(Activity): Below are several records. Retype exactly those lines running from the one with "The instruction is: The" through the one with "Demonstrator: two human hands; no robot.", end lines included, and no others.

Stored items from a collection
* * * * * * *

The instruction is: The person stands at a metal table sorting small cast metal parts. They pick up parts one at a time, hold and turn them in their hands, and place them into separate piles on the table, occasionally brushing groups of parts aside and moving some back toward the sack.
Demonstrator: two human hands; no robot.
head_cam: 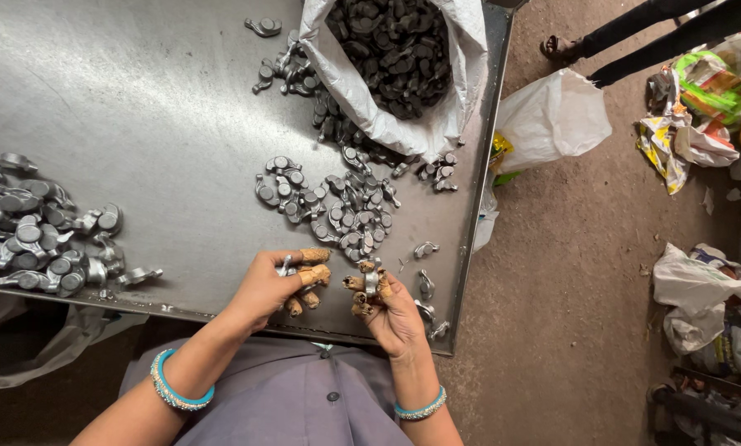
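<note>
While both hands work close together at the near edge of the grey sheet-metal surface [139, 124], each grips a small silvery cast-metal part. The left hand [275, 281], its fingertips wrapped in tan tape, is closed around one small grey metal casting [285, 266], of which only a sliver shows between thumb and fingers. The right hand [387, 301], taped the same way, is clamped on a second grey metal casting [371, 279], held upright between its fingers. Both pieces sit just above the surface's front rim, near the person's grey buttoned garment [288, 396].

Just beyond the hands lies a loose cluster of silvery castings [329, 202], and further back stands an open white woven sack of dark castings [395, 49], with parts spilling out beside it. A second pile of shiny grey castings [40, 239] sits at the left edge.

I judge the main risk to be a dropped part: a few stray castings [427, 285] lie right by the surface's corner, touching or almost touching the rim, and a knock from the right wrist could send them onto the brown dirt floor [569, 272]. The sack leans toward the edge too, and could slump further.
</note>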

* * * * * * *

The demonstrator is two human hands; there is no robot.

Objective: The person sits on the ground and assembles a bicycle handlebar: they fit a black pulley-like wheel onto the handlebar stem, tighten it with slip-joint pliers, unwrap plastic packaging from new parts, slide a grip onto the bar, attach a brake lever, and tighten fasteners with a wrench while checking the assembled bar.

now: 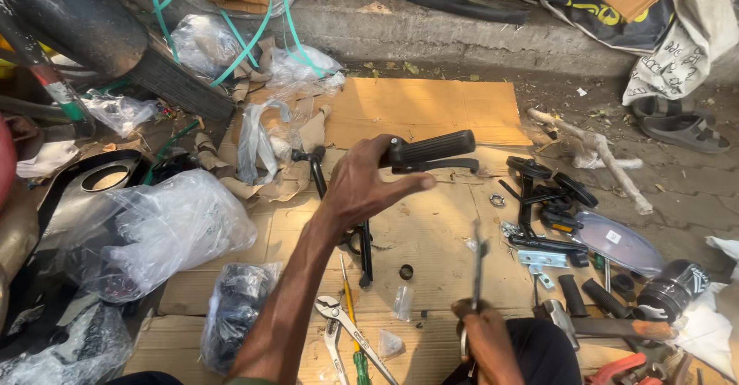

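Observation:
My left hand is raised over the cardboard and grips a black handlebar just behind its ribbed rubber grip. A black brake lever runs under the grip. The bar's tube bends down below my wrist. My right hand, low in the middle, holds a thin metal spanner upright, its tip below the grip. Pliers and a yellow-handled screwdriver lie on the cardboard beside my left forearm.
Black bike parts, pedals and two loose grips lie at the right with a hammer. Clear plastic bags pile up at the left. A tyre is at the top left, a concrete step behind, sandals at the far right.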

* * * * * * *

(Task response):
The instruction is: The person stands at a metal table sorting small cast metal parts. They pick up parts one at a time, hold and turn them in their hands, and place them into separate piles on the table, occasionally brushing groups of parts aside and moving some back toward the sack.
Demonstrator: two human hands; no robot.

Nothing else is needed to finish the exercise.